### ABOUT THIS TASK
As the answer, set down the lines below from the one containing "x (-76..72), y" through the one containing "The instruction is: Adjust", exactly and inclusively, and no others.

**********

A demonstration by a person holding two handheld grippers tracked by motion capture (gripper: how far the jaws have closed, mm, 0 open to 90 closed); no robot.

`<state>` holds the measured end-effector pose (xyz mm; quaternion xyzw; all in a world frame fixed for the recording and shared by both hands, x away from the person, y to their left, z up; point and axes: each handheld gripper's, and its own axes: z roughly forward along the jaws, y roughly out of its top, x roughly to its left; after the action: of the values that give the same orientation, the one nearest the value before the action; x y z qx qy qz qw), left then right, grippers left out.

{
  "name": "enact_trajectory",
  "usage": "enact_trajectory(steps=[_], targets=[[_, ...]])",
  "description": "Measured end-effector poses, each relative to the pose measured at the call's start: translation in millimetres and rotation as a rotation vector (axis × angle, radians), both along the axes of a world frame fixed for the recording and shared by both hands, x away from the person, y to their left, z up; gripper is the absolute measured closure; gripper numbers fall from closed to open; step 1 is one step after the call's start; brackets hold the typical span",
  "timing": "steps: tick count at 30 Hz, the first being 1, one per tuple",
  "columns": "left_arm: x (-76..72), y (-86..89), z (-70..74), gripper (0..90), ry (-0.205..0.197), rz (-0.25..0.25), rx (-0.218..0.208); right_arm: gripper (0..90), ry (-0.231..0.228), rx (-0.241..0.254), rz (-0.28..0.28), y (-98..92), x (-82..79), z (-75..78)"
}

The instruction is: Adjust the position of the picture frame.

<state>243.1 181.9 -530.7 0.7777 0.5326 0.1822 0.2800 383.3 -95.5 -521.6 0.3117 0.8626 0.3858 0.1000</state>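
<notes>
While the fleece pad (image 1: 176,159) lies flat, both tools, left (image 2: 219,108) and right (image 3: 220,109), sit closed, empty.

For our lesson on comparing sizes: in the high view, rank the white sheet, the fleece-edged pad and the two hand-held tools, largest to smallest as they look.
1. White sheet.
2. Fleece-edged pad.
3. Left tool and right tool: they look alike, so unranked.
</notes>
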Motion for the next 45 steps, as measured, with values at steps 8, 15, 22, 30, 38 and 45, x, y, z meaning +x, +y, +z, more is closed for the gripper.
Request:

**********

### ANSWER BOX
  "columns": "left_arm: x (-76..72), y (-86..89), z (-70..74), gripper (0..90), ry (-0.205..0.197), rz (-0.25..0.25), rx (-0.218..0.208); right_arm: gripper (0..90), ry (-0.231..0.228), rx (-0.241..0.254), rz (-0.28..0.28), y (-98..92), x (-82..79), z (-75..78)"
}

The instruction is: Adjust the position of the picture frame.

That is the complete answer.